Apply batch correction to feature data.

This function applies batch correction using ComBat or Harmony to remove technical variation (batch effects) between different files or batches.

Parameters:
  • features_df (DataFrame) – DataFrame with cell features

  • method (str) – Batch correction method (‘combat’ or ‘harmony’)

  • batch_var (Optional[str]) – Column name containing batch identifiers. If None, auto-detects

  • features (Optional[List[str]]) – List of feature column names to correct. If None, auto-detects

  • output_path (Union[str, Path, None]) – Optional path to save corrected features CSV

  • covariates (Optional[List[str]]) – Optional list of covariate column names (ComBat only)

  • n_clusters (int) – Number of Harmony clusters (default: 30)

  • sigma (float) – Width of soft kmeans clusters for Harmony (default: 0.1)
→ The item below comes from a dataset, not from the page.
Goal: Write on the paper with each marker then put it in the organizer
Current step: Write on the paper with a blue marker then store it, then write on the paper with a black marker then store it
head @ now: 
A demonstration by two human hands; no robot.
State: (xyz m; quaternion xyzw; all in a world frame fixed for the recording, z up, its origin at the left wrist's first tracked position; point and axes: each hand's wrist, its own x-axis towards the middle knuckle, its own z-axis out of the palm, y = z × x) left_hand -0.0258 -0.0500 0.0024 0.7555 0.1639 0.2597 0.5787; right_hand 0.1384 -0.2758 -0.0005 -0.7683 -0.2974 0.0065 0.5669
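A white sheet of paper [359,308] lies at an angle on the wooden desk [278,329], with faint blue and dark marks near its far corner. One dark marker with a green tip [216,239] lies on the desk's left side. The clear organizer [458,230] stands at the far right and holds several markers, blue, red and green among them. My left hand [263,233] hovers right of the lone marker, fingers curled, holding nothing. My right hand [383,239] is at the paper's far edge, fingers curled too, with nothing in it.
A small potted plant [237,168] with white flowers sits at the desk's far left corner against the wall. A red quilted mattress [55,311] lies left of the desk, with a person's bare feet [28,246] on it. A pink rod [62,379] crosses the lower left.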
  • theta (float) – Diversity clustering penalty parameter for Harmony (default: 2.0)

  • lambda_reg (float) – Regularization parameter for Harmony (default: 1.0)

  • max_iter (int) – Maximum number of iterations for Harmony (default: 20)
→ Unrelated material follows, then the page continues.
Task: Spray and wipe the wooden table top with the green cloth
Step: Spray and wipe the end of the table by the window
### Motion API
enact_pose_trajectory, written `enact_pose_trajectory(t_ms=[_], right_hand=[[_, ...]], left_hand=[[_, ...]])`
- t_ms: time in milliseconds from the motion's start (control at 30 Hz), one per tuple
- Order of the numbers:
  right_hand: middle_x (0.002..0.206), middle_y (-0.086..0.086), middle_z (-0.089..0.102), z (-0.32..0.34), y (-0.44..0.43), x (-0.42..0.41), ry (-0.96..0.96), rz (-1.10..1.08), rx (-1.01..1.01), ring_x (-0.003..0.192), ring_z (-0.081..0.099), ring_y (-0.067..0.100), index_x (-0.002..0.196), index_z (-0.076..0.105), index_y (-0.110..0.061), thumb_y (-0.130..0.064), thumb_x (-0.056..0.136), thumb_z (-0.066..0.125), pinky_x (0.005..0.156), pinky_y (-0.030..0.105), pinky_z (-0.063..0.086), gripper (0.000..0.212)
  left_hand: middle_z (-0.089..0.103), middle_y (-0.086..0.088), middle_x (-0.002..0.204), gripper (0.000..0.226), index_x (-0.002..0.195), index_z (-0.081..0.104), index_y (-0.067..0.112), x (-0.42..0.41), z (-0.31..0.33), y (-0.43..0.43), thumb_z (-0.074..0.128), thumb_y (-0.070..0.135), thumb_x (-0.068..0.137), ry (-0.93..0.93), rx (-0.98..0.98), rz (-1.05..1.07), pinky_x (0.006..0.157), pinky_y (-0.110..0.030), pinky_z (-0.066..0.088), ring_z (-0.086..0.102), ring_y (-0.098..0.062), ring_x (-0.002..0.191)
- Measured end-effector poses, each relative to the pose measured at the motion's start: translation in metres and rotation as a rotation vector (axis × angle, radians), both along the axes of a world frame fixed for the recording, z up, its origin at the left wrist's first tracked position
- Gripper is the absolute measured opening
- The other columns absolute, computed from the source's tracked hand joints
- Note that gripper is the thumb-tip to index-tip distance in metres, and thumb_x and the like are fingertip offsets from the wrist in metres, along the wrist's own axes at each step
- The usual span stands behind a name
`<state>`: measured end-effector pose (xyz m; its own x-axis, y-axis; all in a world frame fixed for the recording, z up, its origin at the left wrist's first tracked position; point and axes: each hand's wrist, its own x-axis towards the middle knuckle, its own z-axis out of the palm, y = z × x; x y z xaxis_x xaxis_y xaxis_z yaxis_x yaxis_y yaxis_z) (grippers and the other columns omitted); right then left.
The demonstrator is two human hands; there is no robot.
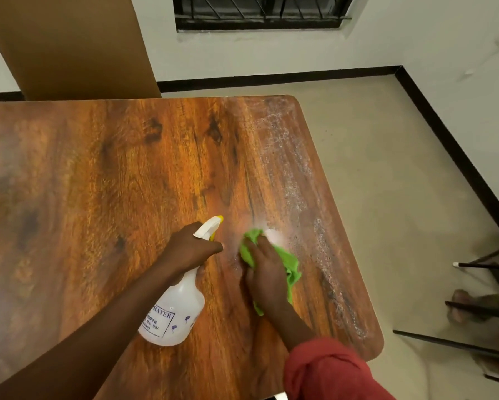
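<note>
Gripping a translucent white plastic spray bottle (179, 310), the left hand (190, 249) sits at nine o'clock of the right hand (267, 272), which lies flat on the half-hidden crumpled green cloth (293, 267).

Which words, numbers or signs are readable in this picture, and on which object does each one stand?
"RAYER": on the label of the spray bottle; the first letters are hidden.
"0078": same label, second line; blurred, uncertain.
"Rs 99/-": third line; blurred, uncertain.
Bottom line of the label: too blurred to read.
No other text is visible.
</note>
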<state>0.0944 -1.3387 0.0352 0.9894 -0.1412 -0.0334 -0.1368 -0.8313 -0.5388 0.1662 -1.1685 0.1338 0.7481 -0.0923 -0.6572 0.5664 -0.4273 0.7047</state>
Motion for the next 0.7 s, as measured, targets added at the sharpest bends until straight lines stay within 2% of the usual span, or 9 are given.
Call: enact_pose_trajectory(t_ms=[67,133,233,300,400,467,533,633,700], right_hand=[[0.135,0.012,0.055,-0.004,0.003,-0.010,-0.008,0.143,-0.008,0.127,0.048,0.028,0.127,0.060,-0.018,-0.006,0.065,0.057,0.106,0.039,0.036,0.064],[0.134,0.010,0.056,-0.007,-0.016,-0.013,-0.035,0.193,-0.036,0.125,0.051,0.027,0.126,0.062,-0.020,-0.008,0.065,0.059,0.103,0.039,0.039,0.062],[0.135,0.009,0.055,-0.005,-0.040,-0.004,-0.022,-0.011,-0.014,0.123,0.052,0.029,0.126,0.062,-0.022,-0.012,0.069,0.059,0.101,0.042,0.044,0.058],[0.137,0.010,0.053,-0.003,-0.038,0.005,-0.006,-0.090,0.019,0.125,0.050,0.030,0.127,0.061,-0.021,-0.013,0.070,0.061,0.101,0.044,0.044,0.057],[0.137,0.008,0.053,-0.008,-0.029,-0.006,-0.011,0.096,-0.026,0.127,0.048,0.026,0.128,0.058,-0.022,-0.012,0.067,0.059,0.105,0.039,0.038,0.063],[0.136,0.004,0.055,-0.009,-0.031,-0.020,-0.016,0.193,-0.055,0.125,0.049,0.021,0.128,0.057,-0.025,-0.015,0.064,0.061,0.105,0.034,0.033,0.065],[0.134,0.001,0.056,-0.006,-0.038,-0.023,-0.014,0.177,-0.043,0.124,0.048,0.017,0.127,0.057,-0.028,-0.017,0.063,0.063,0.104,0.032,0.031,0.065],[0.135,-0.001,0.056,-0.003,-0.040,-0.020,0.001,0.137,-0.012,0.125,0.048,0.016,0.128,0.057,-0.030,-0.025,0.070,0.054,0.104,0.032,0.032,0.058],[0.137,-0.003,0.054,-0.006,-0.040,-0.022,0.016,0.143,-0.027,0.125,0.049,0.016,0.128,0.057,-0.032,-0.030,0.072,0.051,0.103,0.031,0.033,0.056]], left_hand=[[0.061,-0.018,0.074,0.037,0.113,0.059,0.015,0.002,-0.001,-0.006,0.073,0.015,0.078,0.002,0.005,0.011,0.047,-0.028,0.044,0.050,-0.023,0.041],[0.065,-0.022,0.083,0.035,0.109,0.058,0.020,0.001,-0.001,-0.011,0.073,0.016,0.078,0.007,0.006,0.011,0.047,-0.028,0.044,0.051,-0.024,0.042],[0.067,-0.024,0.089,0.032,0.105,0.054,0.026,0.007,0.005,-0.019,0.073,0.019,0.080,-0.007,0.004,-0.005,0.048,-0.029,0.046,0.052,-0.026,0.045],[0.067,-0.023,0.088,0.030,0.104,0.054,0.024,0.014,0.005,-0.025,0.072,0.019,0.080,-0.023,0.005,-0.004,0.049,-0.029,0.045,0.053,-0.027,0.045],[0.065,-0.021,0.085,0.031,0.105,0.059,0.011,0.019,0.002,-0.033,0.072,0.017,0.078,-0.044,0.051,-0.006,0.047,-0.028,0.043,0.051,-0.024,0.041],[0.065,-0.018,0.087,0.033,0.108,0.061,0.011,0.021,0.002,-0.040,0.071,0.016,0.077,-0.052,0.067,-0.011,0.046,-0.026,0.041,0.050,-0.020,0.040],[0.066,-0.017,0.091,0.033,0.108,0.062,0.013,0.025,0.005,-0.050,0.069,0.014,0.076,-0.070,0.074,-0.013,0.046,-0.025,0.041,0.053,-0.021,0.045],[0.066,-0.016,0.092,0.035,0.104,0.063,0.011,0.032,0.012,-0.064,0.066,0.018,0.070,-0.092,0.104,-0.039,0.049,-0.026,0.041,0.055,-0.024,0.057],[0.066,-0.017,0.095,0.041,0.105,0.061,0.009,0.035,0.014,-0.069,0.065,0.023,0.067,-0.107,0.111,-0.032,0.054,-0.032,0.045,0.058,-0.028,0.063]])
  • pca_variance (float) – Proportion of variance to retain in PCA for Harmony (default: 0.9)

Return type:

DataFrame

Returns:

DataFrame with corrected features (all original columns preserved)

openimc.core.build_spatial_graph(features_df, method='kNN', k_neighbors=6, radius=None, pixel_size_um=1.0, roi_column=None, detect_communities=False, community_seed=42, output_path=None)[source]
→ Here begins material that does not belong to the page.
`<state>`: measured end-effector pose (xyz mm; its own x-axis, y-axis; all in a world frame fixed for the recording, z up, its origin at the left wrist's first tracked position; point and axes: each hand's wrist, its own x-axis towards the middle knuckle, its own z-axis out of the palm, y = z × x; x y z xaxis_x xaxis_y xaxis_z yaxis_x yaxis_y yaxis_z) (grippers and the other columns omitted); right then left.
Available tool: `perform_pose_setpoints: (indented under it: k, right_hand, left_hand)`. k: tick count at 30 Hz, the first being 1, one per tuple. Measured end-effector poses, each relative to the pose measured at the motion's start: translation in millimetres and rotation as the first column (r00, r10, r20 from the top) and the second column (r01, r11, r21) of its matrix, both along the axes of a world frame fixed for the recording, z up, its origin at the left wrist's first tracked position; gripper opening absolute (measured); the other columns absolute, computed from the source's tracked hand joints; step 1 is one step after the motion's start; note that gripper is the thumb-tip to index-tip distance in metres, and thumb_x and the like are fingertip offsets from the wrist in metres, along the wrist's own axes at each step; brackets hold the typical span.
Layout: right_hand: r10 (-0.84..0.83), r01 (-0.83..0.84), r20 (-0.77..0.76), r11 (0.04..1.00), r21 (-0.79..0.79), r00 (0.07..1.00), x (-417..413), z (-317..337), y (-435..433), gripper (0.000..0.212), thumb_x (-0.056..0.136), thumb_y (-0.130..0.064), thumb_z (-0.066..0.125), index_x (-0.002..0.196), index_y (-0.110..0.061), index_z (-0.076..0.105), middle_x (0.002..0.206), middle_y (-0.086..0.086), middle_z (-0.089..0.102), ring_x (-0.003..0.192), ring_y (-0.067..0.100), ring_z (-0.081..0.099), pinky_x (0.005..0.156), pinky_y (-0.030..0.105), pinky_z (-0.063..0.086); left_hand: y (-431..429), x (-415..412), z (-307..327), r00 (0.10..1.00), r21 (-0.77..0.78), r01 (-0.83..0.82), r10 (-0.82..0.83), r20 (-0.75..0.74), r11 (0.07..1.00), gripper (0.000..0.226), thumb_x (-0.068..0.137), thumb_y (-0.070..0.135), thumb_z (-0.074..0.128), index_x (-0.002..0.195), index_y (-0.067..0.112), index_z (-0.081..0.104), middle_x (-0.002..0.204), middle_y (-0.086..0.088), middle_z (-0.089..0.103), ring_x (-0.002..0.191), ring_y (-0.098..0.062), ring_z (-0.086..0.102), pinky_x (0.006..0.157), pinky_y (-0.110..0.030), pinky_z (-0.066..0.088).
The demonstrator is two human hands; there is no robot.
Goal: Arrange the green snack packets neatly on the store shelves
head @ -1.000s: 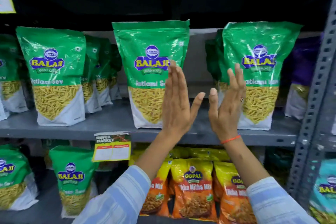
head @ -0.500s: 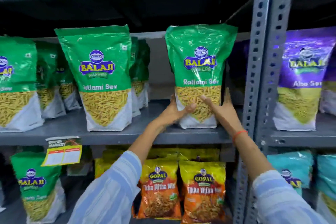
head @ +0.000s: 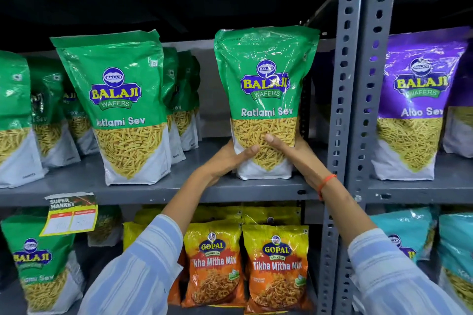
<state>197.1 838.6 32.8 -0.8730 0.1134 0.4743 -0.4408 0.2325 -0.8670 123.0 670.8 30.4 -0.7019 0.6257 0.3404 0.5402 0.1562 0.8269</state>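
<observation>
A green Balaji Ratlami Sev packet stands upright at the right end of the grey middle shelf. My left hand clasps its lower left side and my right hand clasps its lower right, thumbs across the front. To the left, a second green packet stands upright, with more green packets behind it. Further green packets stand at the far left.
A perforated grey upright post stands just right of the held packet. Purple Aloo Sev packets fill the adjoining bay. Below are orange Gopal packets, a green packet, teal packets and a yellow price tag.
A second ago both hands were held open, apart from the packets. They then closed on the right-hand green packet and still hold it; the view has shifted right.
</observation>
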Motion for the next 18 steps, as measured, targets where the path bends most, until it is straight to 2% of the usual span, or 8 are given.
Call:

Build spatial graph from cell centroids.

This function creates a spatial graph connecting cells based on their spatial proximity. It supports kNN, radius-based, and Delaunay triangulation methods. The graph can be built per-ROI (if roi_column is provided) or globally.

Parameters:
  • features_df (DataFrame) – DataFrame with cell features, must contain ‘centroid_x’ and ‘centroid_y’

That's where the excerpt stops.